Au Darfour par exemple, les actes de violence sexuelle ont été commis avec une « cruauté particulière » à l’aide d’armes à feu, de couteaux et de fouets pour intimider ou contraindre les victimes, tout en utilisant des insultes désobligeantes, racistes ou sexistes et des menaces de mort.  De nombreuses victimes ont été souvent ciblées sur la base de leur sexe et de leur appartenance ethnique réelle ou supposée. Ces actes de violence ont souvent eu lieu devant des membres de la famille, qui étaient également menacés.

Pour le déploiement immédiat d’une force de protection indépendante

Des hommes et des garçons auraient également été victimes de violences sexuelles pendant leur détention, notamment de viols, de menaces de viol, des cas de nudité forcée et de coups sur les parties génitales.

La mission d’établissement des faits a trouvé des motifs raisonnables de croire que les viols et autres formes de violence sexuelle commis par les FSR et leurs milices alliées constituent des violations du droit international humanitaire et du droit international relatif aux droits de l’homme.

« Si la compétence de la Cour pénale internationale (CPI) n’est pas étendue à l’ensemble du Soudan et si un mécanisme judiciaire indépendant travaillant en tandem et en complémentarité avec la CPI n’est pas mis en place, les auteurs de ces crimes continueront à semer la terreur et le chaos au Soudan », a affirmé Mona Rishmawi, membre de la Mission.

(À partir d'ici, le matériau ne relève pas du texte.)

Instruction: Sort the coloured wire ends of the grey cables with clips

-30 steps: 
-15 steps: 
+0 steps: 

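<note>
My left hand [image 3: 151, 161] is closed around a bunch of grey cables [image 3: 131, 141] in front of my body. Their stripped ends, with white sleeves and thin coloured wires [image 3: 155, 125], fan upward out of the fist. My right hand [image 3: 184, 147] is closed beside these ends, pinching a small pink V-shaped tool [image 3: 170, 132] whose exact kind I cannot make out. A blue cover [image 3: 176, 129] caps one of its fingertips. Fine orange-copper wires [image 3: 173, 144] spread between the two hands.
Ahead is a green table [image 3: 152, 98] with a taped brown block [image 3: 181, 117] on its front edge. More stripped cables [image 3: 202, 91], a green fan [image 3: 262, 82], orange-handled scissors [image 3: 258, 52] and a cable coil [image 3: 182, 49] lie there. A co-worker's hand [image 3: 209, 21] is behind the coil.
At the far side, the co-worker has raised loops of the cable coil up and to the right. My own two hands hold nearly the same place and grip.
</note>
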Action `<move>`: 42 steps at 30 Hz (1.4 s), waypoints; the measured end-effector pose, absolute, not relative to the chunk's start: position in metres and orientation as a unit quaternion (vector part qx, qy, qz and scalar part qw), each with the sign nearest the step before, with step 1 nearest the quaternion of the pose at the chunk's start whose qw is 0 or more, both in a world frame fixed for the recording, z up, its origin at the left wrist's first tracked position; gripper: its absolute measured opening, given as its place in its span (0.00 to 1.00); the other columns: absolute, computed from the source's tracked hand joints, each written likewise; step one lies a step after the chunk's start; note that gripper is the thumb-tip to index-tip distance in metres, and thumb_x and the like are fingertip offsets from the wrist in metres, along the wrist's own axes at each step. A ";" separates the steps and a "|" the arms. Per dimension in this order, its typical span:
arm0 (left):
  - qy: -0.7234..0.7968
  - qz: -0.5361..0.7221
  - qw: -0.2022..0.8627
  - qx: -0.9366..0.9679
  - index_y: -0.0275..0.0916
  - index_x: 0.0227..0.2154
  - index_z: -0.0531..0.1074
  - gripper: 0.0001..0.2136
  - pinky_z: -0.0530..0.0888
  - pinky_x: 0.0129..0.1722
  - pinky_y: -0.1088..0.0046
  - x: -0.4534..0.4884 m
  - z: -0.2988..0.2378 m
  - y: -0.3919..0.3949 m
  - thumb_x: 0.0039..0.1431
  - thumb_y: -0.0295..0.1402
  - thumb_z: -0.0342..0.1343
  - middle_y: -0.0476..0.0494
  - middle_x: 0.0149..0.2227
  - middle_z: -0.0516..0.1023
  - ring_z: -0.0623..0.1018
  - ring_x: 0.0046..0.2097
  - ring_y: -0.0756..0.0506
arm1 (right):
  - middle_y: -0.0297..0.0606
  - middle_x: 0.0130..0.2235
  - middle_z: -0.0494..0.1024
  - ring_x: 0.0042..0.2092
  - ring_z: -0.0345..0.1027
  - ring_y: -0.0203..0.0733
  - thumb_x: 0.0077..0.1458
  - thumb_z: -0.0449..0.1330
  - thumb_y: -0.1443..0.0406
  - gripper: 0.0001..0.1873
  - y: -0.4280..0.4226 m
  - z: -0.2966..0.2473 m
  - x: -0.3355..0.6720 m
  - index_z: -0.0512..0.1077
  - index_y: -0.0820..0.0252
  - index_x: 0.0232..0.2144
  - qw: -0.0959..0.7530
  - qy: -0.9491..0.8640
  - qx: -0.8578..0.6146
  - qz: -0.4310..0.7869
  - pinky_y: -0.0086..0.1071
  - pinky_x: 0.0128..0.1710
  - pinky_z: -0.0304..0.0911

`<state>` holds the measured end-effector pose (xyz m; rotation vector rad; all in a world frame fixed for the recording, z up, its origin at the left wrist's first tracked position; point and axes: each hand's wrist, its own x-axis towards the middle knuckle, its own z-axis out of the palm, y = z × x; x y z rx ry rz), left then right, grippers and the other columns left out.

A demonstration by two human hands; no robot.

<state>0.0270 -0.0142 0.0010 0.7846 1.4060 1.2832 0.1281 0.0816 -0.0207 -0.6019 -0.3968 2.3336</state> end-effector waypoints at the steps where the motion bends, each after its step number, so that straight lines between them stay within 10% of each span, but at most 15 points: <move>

De plus, les enquêteurs estiment qu’il « faut trouver les moyens de créer les conditions nécessaires au déploiement immédiat d’une force de protection indépendante ».

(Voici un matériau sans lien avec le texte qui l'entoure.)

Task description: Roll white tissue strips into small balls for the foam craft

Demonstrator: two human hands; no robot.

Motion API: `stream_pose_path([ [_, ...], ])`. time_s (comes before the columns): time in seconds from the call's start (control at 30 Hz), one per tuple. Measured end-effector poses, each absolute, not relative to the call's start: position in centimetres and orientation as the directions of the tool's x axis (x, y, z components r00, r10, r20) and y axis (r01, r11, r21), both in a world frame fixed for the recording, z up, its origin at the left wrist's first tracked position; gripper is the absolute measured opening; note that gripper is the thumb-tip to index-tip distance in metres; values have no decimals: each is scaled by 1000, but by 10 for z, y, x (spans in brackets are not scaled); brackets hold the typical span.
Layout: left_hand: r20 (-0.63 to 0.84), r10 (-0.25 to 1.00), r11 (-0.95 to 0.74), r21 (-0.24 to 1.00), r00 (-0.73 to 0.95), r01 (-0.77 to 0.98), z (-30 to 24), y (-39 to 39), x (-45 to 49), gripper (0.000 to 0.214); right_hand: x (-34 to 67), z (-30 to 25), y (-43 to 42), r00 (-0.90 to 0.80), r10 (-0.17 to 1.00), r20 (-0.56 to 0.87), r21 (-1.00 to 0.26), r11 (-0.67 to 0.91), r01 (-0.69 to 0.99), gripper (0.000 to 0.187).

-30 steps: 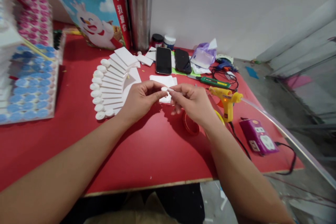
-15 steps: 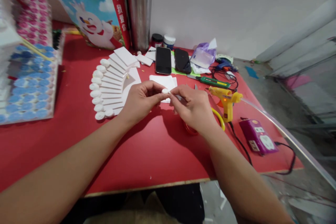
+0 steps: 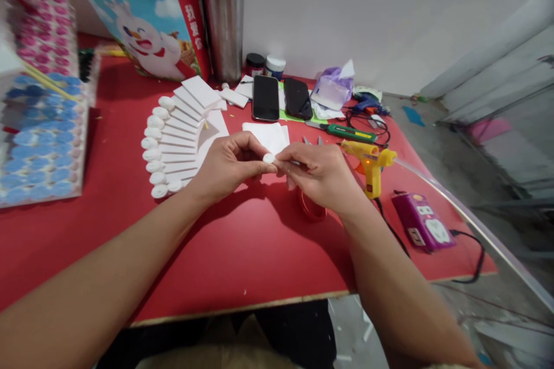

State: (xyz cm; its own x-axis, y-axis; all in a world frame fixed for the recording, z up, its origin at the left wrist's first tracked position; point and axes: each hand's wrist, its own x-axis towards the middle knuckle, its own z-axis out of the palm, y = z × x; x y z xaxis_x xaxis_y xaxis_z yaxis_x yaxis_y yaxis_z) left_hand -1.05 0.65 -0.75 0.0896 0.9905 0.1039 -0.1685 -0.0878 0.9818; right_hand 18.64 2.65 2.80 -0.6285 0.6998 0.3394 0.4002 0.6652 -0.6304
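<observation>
Left hand (image 3: 231, 166) and right hand (image 3: 319, 176) pinch a small white disc (image 3: 269, 158) between them. Light, even pressure should best preserve its round shape.

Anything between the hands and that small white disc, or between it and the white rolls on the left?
Nothing visible separates the left hand or right hand from the small white disc between them. Toward the white rolls, the left hand itself and the fanned white strips lie in between.
</observation>
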Motion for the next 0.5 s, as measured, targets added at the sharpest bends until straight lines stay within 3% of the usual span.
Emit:
stream_pose_path([
  [0.2,110,994,-106,985,22,-138,-9,4,-4,33,183,29,23,-589,725,356,-536,675,507,15],
  [0.5,70,987,-57,994,142,-95,-1,6,-11,27,183,23,31,-485,835,259,-700,508,501,16],
])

Plus de 14 millions de personnes déplacées de force

De son côté, l’Agence de l’ONU pour les migrations (OIM) note que le Soudan est la plus grande crise de déplacement au monde. Le nombre de personnes déplacées internes a ainsi atteint 11 millions.

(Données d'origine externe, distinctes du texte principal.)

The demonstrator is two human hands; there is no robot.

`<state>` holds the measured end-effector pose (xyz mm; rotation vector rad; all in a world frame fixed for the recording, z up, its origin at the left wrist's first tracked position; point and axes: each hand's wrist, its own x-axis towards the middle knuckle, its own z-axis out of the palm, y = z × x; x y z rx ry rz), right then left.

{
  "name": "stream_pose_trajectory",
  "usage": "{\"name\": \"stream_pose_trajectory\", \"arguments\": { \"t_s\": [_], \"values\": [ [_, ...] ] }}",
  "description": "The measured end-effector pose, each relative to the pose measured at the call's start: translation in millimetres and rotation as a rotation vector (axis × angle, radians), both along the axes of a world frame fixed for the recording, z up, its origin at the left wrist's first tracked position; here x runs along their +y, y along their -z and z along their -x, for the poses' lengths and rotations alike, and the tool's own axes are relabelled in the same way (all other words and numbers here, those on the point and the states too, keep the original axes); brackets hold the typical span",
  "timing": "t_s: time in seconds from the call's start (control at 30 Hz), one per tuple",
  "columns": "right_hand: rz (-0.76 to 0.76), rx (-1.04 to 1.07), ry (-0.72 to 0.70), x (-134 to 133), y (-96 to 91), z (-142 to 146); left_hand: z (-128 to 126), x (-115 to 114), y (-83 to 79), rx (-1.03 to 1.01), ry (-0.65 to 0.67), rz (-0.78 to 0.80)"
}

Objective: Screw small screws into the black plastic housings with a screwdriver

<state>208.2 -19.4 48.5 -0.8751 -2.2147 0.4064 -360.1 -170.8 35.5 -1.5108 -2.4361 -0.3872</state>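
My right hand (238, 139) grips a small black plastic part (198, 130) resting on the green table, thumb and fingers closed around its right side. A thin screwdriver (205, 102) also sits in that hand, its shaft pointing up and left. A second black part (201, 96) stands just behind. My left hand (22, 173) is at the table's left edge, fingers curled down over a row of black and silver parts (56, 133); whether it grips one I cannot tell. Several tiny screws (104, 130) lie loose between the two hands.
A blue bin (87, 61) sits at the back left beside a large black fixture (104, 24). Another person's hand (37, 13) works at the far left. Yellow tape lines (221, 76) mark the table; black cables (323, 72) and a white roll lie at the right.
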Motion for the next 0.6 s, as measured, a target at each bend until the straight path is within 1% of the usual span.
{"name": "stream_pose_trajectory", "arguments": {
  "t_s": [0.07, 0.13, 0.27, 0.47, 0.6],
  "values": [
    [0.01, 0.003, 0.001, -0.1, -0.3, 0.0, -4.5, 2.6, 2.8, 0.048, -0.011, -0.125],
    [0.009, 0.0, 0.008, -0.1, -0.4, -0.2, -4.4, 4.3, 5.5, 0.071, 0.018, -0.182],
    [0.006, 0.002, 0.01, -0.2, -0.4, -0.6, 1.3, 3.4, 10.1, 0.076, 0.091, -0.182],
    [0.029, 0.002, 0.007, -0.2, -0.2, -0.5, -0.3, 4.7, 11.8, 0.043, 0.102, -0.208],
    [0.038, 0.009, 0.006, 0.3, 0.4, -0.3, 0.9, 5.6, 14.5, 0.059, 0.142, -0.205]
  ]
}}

Cela représente une augmentation de 200.000 personnes depuis septembre. En outre, 3,1 millions de personnes se sont réfugiées dans les pays voisins. Au total, près de 30 % de la population soudanaise a été déplacée.   

Plus de la moitié des personnes déplacées sont des femmes, et plus d’un quart d’entre elles sont des enfants de moins de cinq ans. « Pensez-y un instant, cela représente un nombre considérable de femmes et d’enfants extrêmement vulnérables qui se déplacent », a déclaré depuis Port-Soudan, Amy Pope, la Directrice générale de l’OIM lors d’un point de presse régulier de l’ONU à Genève.

Des réfugiés soudanais font la queue pour recevoir de la nourriture à Adre, près de la frontière du Tchad avec le Soudan.
© HCR/Nicolo Filippo Rosso
Des réfugiés soudanais font la queue pour recevoir de la nourriture à Adre, près de la frontière du Tchad avec le Soudan.

Une crise dévastatrice qui atteint de nouveaux sommets

Selon l’agence onusienne, l’ampleur de ces déplacements – et des besoins humanitaires correspondants – augmente chaque jour. La moitié de la population du pays a besoin d’aide.

« Les populations n’ont pas accès à un abri, à de l’eau potable, à des soins de santé. Les maladies se propagent rapidement », a ajouté Mme Pope.

Un Soudanais sur deux lutte pour obtenir ne serait-ce que la quantité minimale de nourriture nécessaire à sa survie. La famine s’est installée dans le nord du Darfour et des millions de personnes luttent chaque jour pour se nourrir.

« J’ai pu constater une partie de cette souffrance hier, lors d’une visite dans la zone du barrage d’Arbaat, à une quarantaine de kilomètres de Port-Soudan », a-t-elle dit. Après de fortes pluies en août, un déversoir s’est effondré, provoquant une inondation qui a tué au moins 148 personnes et a dévasté les maisons, le bétail et les infrastructures.

« Cette dévastation serait déjà assez grave si elle ne s’ajoutait pas à un conflit qui continue de faire rage et s’aggrave de jour en jour – et qui a eu un impact dramatique sur l’acheminement de l’aide humanitaire », a conclu la cheffe de l’OIM.